Дело Матюшина | страница 69



– Карпович новый приехал!.. Братан Карповича! Приехал у Карповича братан!

III

Вечерили в бытовке – глухой комнате без окон для глажения и пришивания. Там услышал Матюшин впервые слово «кусок», когда вошедший солдат спросил, где кусок. Оказалось, что это слово обозначает старшину. Старшиной был добрый начальник, пожилой седовласый человек, увозивший их в каталажке из Караганды. Он сидел в другом помещении, настежь распахнутой канцелярии, и уснул истуканом у себя за столом. Пугало малолюдье. Все, кто был, коротали время до отбоя в бытовке. Говорили только из прошлого, каждый с охотой вспоминал. Запомнилась фамилия одного из этих солдат, Дыбенко, и рассказ, то ли его, то ли другого, про изнасилование в каком-то городе девушки. Дыбенко этот восседал в середине и был душой семейки, правил в ней от души. Он сидел полуголый за шитьем, дородный и громоздкий. Штаны ж ему гладил юркий рыжий солдат, с которым разговаривал он как с ровней, показывая остальным, будто не унижает его, а уваживает. Кроме непонятных возгласов по приезде, прибывших в роту обмалчивали. Старался подлезть в ихние разговорцы Ребров, но его молчком слушали да прятали глаза, будто б не верили. А было нечем подшиваться, бриться. Сидели без ниток да иголки, хоть умирай с щетиной, неподшитым воротом или проси. Солдаты утекали из бытовки, и заговорил Дыбенко. Поворотился с ленцой к Матюшину, кивнул на открытое плечо, где углядел наколку, спросил:

– Ты что ж, смертник?

– Да не пошел бы ты!.. – выругался бездумно Матюшин, которому опротивело в этой пустоте и что его разглядывают.

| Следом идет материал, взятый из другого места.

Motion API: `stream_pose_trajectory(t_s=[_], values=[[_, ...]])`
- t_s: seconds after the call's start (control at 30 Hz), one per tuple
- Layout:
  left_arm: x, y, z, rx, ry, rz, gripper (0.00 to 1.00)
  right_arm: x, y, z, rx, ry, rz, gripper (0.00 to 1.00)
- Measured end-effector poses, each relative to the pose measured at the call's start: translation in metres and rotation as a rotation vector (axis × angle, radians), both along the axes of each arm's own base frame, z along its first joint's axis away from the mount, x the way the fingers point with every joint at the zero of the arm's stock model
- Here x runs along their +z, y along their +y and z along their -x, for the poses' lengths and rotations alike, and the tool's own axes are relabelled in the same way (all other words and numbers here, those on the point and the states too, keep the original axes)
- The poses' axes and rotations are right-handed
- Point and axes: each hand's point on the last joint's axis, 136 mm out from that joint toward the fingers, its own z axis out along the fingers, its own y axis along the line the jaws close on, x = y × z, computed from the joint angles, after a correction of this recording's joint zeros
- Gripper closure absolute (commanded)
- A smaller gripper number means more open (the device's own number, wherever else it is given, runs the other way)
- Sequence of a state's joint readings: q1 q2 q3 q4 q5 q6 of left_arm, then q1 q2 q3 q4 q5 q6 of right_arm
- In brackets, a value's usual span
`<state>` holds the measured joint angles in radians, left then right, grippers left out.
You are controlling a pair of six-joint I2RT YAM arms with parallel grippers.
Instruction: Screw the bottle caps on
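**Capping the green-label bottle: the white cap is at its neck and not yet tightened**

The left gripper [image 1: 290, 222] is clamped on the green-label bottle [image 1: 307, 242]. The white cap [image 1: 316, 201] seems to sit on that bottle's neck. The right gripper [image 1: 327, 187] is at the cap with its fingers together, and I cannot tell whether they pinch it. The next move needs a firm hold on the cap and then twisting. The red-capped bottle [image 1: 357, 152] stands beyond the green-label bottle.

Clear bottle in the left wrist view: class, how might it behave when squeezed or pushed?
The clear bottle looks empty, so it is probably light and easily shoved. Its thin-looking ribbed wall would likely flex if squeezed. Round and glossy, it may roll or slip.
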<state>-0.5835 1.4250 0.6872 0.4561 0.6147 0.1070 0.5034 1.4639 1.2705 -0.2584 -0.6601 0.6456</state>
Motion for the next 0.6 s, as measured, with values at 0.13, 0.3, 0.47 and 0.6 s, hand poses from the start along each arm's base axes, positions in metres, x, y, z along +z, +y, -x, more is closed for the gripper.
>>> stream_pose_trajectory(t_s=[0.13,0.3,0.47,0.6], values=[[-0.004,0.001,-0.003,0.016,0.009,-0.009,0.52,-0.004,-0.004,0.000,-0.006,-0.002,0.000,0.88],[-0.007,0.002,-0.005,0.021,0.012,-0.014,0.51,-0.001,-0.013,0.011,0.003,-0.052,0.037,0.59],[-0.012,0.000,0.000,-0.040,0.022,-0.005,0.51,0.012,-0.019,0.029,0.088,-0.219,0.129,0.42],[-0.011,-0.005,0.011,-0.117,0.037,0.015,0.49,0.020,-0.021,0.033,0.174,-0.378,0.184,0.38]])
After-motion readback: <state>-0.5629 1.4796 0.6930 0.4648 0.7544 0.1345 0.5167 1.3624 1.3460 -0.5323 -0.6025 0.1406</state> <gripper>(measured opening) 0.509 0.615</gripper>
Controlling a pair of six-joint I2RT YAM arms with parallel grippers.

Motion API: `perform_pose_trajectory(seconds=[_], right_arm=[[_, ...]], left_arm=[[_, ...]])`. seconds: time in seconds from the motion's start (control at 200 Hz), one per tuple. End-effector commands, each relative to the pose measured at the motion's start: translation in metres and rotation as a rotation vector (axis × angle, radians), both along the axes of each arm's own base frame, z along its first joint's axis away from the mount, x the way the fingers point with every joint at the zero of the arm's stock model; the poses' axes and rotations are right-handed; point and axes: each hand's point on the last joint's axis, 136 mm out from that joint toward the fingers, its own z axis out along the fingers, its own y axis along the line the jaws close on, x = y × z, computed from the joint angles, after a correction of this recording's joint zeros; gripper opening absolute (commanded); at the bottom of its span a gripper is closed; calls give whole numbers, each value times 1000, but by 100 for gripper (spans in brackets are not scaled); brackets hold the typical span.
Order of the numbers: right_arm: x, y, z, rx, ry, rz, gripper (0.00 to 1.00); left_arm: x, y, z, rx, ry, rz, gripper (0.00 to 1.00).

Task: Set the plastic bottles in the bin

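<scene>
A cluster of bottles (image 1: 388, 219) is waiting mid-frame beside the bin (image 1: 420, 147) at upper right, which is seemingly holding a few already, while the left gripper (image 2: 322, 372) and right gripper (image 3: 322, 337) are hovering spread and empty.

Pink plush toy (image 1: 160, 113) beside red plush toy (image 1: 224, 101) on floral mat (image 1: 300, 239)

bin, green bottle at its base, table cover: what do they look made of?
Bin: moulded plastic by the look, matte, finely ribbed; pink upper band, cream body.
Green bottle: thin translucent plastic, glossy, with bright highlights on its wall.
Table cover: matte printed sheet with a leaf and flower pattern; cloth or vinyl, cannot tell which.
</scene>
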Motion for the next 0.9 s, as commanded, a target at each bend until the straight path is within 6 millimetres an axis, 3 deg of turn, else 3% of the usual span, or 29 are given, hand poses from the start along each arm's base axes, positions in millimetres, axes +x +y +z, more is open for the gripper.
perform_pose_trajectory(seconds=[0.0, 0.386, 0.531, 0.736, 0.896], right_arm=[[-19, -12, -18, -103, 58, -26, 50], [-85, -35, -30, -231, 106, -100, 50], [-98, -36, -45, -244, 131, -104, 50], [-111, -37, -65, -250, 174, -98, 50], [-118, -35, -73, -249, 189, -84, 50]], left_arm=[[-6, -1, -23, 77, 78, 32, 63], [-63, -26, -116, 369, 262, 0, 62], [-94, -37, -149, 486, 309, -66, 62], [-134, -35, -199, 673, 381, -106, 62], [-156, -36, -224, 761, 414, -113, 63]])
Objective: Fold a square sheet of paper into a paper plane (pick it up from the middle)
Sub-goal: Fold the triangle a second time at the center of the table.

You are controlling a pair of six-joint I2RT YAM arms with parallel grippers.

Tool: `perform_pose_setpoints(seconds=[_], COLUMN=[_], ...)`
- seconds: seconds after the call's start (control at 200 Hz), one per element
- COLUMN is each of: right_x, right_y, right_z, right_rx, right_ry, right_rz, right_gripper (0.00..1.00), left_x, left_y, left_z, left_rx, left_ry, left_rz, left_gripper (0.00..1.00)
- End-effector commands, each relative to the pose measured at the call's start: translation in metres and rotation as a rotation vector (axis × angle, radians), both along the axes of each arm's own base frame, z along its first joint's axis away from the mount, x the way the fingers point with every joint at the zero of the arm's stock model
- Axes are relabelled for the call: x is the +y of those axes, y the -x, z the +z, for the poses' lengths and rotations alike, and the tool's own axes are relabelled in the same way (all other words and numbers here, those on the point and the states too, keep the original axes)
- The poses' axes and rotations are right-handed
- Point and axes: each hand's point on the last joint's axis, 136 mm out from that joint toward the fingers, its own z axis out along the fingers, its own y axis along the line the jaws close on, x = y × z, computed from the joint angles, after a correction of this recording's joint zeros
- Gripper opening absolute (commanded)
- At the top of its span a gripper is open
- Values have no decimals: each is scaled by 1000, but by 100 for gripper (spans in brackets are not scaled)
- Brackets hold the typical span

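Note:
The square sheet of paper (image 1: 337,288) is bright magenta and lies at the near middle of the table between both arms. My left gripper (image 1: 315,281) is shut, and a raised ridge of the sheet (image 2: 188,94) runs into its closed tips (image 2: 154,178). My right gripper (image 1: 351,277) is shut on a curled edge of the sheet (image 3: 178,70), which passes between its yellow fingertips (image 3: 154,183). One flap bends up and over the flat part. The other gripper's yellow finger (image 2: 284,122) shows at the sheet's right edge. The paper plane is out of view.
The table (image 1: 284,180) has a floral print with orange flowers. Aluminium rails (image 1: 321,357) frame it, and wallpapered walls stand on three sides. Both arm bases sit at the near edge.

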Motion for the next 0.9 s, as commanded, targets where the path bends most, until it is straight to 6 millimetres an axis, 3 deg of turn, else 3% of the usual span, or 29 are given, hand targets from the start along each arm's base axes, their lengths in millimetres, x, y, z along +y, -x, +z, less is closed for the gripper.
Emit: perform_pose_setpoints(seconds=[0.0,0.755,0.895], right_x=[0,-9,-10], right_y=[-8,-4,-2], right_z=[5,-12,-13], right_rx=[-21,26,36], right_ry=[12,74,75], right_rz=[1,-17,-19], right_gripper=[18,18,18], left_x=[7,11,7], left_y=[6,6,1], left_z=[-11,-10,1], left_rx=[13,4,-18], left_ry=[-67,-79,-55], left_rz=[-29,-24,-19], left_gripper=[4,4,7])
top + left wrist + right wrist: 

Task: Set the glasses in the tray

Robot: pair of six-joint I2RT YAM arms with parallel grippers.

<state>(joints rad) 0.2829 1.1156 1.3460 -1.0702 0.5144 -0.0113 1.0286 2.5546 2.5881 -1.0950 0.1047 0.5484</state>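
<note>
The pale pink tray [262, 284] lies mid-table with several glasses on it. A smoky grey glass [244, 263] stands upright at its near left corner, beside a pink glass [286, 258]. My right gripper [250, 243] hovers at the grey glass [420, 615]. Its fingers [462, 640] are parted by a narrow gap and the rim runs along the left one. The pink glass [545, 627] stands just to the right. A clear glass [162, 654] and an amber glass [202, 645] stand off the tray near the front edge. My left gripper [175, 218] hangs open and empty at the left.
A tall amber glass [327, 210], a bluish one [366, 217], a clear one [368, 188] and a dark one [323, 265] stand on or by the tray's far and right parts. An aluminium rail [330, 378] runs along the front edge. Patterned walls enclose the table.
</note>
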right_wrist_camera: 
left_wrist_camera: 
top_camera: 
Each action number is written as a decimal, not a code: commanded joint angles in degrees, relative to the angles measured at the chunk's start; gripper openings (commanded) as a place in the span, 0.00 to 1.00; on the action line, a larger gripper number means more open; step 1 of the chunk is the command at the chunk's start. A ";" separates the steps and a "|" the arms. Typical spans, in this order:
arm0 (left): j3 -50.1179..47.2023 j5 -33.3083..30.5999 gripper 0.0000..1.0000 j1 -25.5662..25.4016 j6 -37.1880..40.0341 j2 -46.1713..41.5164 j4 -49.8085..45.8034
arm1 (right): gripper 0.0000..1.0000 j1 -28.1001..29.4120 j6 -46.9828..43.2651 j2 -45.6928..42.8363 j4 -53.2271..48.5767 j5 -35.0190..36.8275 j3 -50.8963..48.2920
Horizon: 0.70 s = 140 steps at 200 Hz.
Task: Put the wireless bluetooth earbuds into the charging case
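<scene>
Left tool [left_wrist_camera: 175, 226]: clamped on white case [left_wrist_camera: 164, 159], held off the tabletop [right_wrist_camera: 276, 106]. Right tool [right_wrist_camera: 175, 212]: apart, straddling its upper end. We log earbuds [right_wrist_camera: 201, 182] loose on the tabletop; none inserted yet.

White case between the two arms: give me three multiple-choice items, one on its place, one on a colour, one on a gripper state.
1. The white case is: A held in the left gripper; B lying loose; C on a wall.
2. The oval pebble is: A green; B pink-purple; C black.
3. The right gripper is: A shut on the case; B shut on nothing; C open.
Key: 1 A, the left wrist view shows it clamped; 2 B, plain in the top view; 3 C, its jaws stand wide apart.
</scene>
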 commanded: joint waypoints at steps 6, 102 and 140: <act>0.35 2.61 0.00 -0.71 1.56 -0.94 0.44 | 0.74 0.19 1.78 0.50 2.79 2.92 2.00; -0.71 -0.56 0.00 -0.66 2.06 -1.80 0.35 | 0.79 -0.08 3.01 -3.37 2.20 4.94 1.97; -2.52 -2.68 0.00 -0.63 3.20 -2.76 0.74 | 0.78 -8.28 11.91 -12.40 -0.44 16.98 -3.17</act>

– Ну, прости, – неуклюже проговорил Дыбенко, будто оказался виноват. – У нас узоров таких не носят, ты пойми, какое хоть имя у тебя человеческое?

Матюшин опомнился, назвался.

– Раз ты Василий, значит, поговорили, я тоже Василий. Но хренков больше не ложи. Тута зона, за язык у нас отвечают. Сказал – считай, сделал, жизни лишил или того… лишился.

Он то хмурился, то улыбался. Дал сам Матюшину иголку и, не брезгуя, бритвенный станок, но сказал обычно, больше не зная за собой вины:

– Угощайся даром, смертник, а спортишь мне вещь – должен будешь две или умирай. Взаймы взял, знай, какая у меня расплата.

Иголку эту чужую со станком выпрашивал у него в очередь Ребров, но был ему ответ такой, что пустился он бродить по казарме, выпрашивать у солдат. Спальня была и не казармой, а залой. Коек пустовало видимо-невидимо. Спали, на какой хотели и где хотели, но Матюшин уже узнал, что пустуют койки тех, кто отбывает сутки в карауле на зоне. Завтра на зону уйдут эти, только и переглянувшись с другими. Занял он закут и койку соседскую с Дыбенкой – тот позвал его и в темноте вдоволь расспрашивал да рассказывал весело про себя. Оказался он годовалым сержантом из полка, откуда его разжаловали и сослали за то, что, будучи пьяным, где-то на чердаке он кинул в портрет Брежнева макароны, которыми закусывали… Когда уморился Дыбенко, стал засыпать, Матюшин вспомнил и чуть успел спросить про те выкрики, отчего кричали ему в лицо про какого-то Карповича.